On Wed, Jan 25, 2023 at 10:33:53PM -0500, Demi Marie Obenour wrote:
> The newly added blkdev_get_file() function allows kernel code to create
> a struct file for any block device. The main use-case is for the
> struct file to be exposed to userspace as a file descriptor. A future
> patch will modify the DM_DEV_CREATE_CREATE ioctl to allow userspace to
> get a file descriptor to the newly created block device, avoiding nasty
> race conditions.

NAK. Do not add wierd side-way interfaces to the block layer.

2023-01-30 08:11:34

by Christoph Hellwig

[permalink] [raw]
Subject: Re: [RFC PATCH 4/7] Increment diskseq when releasing a loop device

On Wed, Jan 25, 2023 at 10:33:56PM -0500, Demi Marie Obenour wrote:
> This ensures that userspace is aware that the device may now point to
> something else.

The subject is wong, this also does two things to two different
subystems, not of which is mentioned in the subject.

2023-01-30 19:22:48

by Demi Marie Obenour

[permalink] [raw]
Subject: Re: [RFC PATCH 1/7] block: Support creating a struct file from a block device

On Mon, Jan 30, 2023 at 12:08:23AM -0800, Christoph Hellwig wrote:
> On Wed, Jan 25, 2023 at 10:33:53PM -0500, Demi Marie Obenour wrote:
> > The newly added blkdev_get_file() function allows kernel code to create
> > a struct file for any block device. The main use-case is for the
> > struct file to be exposed to userspace as a file descriptor. A future
> > patch will modify the DM_DEV_CREATE_CREATE ioctl to allow userspace to
> > get a file descriptor to the newly created block device, avoiding nasty
> > race conditions.
>
> NAK. Do not add wierd side-way interfaces to the block layer.

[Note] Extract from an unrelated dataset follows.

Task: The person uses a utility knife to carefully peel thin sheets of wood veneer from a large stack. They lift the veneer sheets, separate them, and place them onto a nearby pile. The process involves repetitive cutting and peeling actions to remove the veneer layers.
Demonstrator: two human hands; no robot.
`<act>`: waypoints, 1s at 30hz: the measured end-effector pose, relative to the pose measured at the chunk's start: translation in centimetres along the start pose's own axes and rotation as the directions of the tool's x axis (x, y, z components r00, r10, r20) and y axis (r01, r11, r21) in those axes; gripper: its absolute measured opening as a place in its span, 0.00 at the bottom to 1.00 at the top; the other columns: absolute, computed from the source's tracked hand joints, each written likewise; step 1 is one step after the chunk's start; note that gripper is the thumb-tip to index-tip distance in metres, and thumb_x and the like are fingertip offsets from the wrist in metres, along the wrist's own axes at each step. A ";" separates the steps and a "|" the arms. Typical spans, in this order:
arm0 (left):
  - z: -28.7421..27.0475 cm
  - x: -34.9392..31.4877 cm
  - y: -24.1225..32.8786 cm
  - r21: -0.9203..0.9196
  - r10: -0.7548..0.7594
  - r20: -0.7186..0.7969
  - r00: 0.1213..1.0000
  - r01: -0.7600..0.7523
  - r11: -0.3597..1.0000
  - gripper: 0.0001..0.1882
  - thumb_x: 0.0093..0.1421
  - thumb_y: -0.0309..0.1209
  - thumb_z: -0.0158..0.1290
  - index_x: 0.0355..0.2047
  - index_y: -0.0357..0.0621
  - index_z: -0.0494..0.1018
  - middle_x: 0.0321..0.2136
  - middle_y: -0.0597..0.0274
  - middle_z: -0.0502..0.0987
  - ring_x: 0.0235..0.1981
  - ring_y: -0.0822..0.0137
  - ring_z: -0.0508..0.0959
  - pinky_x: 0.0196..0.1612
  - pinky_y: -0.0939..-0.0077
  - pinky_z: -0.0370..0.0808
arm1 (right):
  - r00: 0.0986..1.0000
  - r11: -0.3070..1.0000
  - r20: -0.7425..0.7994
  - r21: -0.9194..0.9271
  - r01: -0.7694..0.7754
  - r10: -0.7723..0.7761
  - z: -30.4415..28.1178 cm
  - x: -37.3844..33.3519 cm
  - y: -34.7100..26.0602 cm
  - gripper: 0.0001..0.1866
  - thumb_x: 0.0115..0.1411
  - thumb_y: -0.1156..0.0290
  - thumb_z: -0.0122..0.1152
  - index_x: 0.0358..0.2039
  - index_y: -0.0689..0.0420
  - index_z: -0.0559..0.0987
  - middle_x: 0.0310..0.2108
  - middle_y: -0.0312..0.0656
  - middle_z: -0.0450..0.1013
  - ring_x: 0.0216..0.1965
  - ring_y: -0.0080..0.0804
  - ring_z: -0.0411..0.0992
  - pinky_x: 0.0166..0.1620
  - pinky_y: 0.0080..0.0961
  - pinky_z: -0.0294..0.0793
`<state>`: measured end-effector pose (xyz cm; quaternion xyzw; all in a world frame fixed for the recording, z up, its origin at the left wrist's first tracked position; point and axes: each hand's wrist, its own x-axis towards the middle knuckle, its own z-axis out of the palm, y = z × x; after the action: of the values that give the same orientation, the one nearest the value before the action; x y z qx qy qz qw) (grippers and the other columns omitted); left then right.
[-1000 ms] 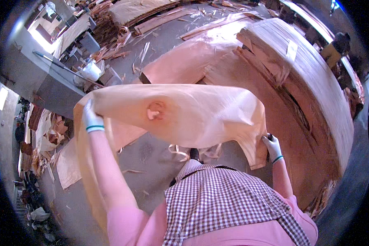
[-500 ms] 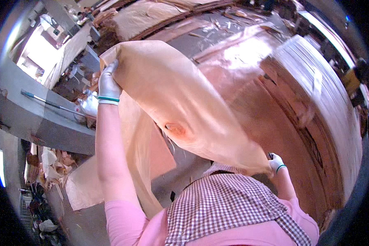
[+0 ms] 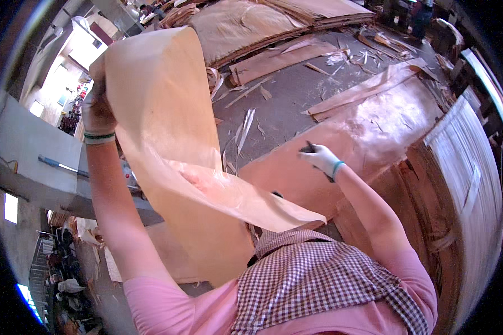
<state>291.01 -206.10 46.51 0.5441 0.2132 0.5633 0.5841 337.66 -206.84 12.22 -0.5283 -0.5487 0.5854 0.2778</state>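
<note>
In the head view, your right hand [image 3: 322, 158], in a white knitted glove with a green cuff band, is now off the large, thin, pale tan sheet of wood veneer [image 3: 162, 95], whose near right end it held half a second ago. It is out to the right of the sheet, fingers partly curled, with something small and dark at the tips; you cannot tell whether they grip it. Your left hand [image 3: 98, 109], gloved alike, is farther left and grasps the sheet's raised left edge. The sheet now stands up steeply at the left, in front of you, and sweeps down to a near right end just beside your brown-and-white checked cloth apron [image 3: 313, 279].

Beneath your right hand lies a broad, flat, pinkish-brown wood sheet [image 3: 290, 173], shining at its far right. Beyond it, a grey floor [image 3: 282, 106] carries thin, ragged wood strips, and farther off sits a wide, low stack of pale wood sheets [image 3: 243, 28]. Along the far right runs a long, whitish stack with a finely streaked face [image 3: 478, 173]. To the left, a smooth grey wall [image 3: 25, 131] has a slim blue pole [image 3: 58, 164] against it.

Your sheet looks smooth and pliable, bending in a wide curl, with a blotchy reddish knot [image 3: 191, 180] near the fold and a crisp lower edge.
</note>
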 end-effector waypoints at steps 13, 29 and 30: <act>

What do you recommend instead? This solves a real problem for
device-mapper users and I am not aware of a better solution.
--
Sincerely,
Demi Marie Obenour (she/her/hers)
Invisible Things Lab


Attachments:
(No filename) (793.00 B)
signature.asc (833.00 B)
Download all attachments

2023-01-31 08:58:21

by Christoph Hellwig

[permalink] [raw]
Subject: Re: [RFC PATCH 1/7] block: Support creating a struct file from a block device

On Mon, Jan 30, 2023 at 02:22:39PM -0500, Demi Marie Obenour wrote:
> What do you recommend instead? This solves a real problem for
> device-mapper users and I am not aware of a better solution.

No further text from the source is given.